*TASK PROMPT:* All of the lines below need to be copied exactly, apart from the pictures.

*DATA SEGMENT:*
--- START ---

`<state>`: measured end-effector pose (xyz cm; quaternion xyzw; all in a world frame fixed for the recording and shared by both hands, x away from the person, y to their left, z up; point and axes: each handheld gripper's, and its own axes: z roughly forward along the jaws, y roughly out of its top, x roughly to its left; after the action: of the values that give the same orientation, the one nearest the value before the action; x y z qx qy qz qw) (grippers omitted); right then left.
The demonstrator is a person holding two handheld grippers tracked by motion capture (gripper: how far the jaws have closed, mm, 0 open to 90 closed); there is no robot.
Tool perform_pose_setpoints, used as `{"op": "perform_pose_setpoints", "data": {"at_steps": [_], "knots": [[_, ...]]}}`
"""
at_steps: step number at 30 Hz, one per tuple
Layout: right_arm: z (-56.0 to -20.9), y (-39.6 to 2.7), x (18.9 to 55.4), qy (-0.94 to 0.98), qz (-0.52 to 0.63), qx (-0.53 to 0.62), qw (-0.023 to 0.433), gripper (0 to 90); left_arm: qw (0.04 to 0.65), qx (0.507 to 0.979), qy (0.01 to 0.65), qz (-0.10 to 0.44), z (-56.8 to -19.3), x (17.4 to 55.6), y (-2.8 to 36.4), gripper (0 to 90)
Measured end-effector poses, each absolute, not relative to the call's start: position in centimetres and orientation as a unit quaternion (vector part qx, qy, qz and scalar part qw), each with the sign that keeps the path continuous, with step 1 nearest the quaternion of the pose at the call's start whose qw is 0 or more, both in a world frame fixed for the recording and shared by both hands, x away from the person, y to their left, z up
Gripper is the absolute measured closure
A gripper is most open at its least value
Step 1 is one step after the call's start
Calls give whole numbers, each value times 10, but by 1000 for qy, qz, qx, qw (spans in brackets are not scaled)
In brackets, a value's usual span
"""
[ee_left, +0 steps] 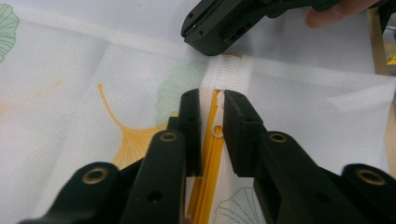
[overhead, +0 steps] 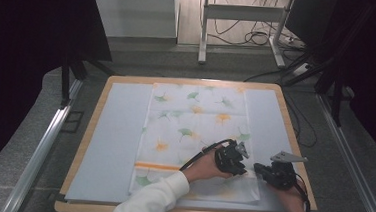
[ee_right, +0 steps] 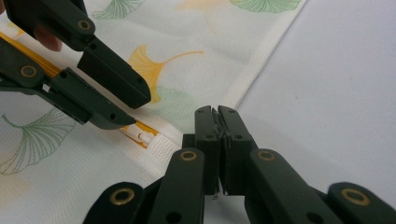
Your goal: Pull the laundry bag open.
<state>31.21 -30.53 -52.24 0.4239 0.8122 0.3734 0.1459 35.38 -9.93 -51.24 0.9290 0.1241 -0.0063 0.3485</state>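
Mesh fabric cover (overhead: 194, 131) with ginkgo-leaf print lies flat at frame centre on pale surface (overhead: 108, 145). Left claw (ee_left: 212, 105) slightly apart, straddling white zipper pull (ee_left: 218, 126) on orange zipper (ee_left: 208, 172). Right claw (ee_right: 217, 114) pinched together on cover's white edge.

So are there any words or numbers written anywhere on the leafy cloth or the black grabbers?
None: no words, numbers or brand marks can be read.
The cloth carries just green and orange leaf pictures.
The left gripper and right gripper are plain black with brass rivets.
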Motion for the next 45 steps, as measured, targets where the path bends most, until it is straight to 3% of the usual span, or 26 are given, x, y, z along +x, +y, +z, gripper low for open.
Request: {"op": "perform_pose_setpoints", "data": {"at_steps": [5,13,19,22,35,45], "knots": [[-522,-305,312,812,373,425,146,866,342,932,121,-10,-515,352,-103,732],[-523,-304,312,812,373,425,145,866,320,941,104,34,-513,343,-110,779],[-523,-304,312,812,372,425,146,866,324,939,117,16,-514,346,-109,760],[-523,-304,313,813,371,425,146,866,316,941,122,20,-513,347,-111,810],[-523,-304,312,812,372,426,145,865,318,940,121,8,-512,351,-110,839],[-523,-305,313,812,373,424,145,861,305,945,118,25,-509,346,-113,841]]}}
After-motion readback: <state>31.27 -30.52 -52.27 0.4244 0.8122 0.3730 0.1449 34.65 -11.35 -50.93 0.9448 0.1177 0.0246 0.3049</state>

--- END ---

*PROBLEM SOLUTION:*
`<state>`: measured end-effector pose (xyz cm; quaternion xyzw; all in a world frame fixed for the recording and shared by both hands, x away from the person, y to their left, z up; point and axes: each handheld gripper's, and its own axes: z roughly forward along the jaws, y roughly out of its top, x roughly to its left; after the action: of the values that give the same orientation, the one nearest the value before the action; x y z qx qy qz qw) (grippers omitted); right then left.
The demonstrator is a person holding two handheld grippers tracked by motion capture (gripper: how far the jaws have closed, mm, 0 open to 90 closed); there is no robot.
Tool perform_pose_setpoints, used as `{"op": "perform_pose_setpoints", "data": {"at_steps": [_], "knots": [[_, ...]]}}`
"""
at_steps: step number at 30 Hz, one per tuple
Layout: right_arm: z (-56.0 to -20.9), y (-39.6 to 2.7), x (18.9 to 55.4), qy (-0.94 to 0.98), qz (-0.52 to 0.63), qx (-0.53 to 0.62), qw (-0.023 to 0.433), gripper (0 to 90); left_arm: qw (0.04 to 0.65), qx (0.507 to 0.979), qy (0.01 to 0.65), qz (-0.10 to 0.44), z (-56.8 to -19.3), x (17.4 to 55.6), y (-2.8 to 36.4), gripper (0 to 90)
Measured end-effector poses, each absolute, not relative to the call's start: position in centimetres and orientation as a unit quaternion (vector part qx, qy, qz and scalar part qw), each with the sign that keeps the path continuous, with step 1 nearest the quaternion of the pose at the call's start whose qw is 0 or more, both in a world frame fixed for the recording and shared by both hands, x away from the person, y to their left, z up
Gripper is the absolute measured closure
A gripper is most open at its least value
Step 1 is one step after the call's start
Calls give whole numbers, each value times 10, but by 1000 for qy, qz, qx, qw (spans in brackets are not scaled)
In brackets, a value's usual span
"""
[ee_left, +0 steps] 
[overhead, +0 steps] 
[ee_right, +0 steps] 
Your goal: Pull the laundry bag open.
<state>31.21 -30.53 -52.24 0.4239 0.8122 0.3734 0.1459 35.38 -9.93 -51.24 0.9290 0.1241 -0.0063 0.3485</state>
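Mesh fabric cover (overhead: 194, 131) with ginkgo-leaf print lies flat at frame centre on pale surface (overhead: 108, 145). Left claw (ee_left: 212, 105) slightly apart, straddling white zipper pull (ee_left: 218, 126) on orange zipper (ee_left: 208, 172). Right claw (ee_right: 217, 114) pinched together on cover's white edge.

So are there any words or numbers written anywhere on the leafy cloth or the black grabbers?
None: no words, numbers or brand marks can be read.
The cloth carries just green and orange leaf pictures.
The left gripper and right gripper are plain black with brass rivets.
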Motion for the next 45 steps, as measured, targets where the path bends most, until it is straight to 3% of the usual span, or 26 are given, x, y, z along +x, +y, +z, gripper low for open.
Request: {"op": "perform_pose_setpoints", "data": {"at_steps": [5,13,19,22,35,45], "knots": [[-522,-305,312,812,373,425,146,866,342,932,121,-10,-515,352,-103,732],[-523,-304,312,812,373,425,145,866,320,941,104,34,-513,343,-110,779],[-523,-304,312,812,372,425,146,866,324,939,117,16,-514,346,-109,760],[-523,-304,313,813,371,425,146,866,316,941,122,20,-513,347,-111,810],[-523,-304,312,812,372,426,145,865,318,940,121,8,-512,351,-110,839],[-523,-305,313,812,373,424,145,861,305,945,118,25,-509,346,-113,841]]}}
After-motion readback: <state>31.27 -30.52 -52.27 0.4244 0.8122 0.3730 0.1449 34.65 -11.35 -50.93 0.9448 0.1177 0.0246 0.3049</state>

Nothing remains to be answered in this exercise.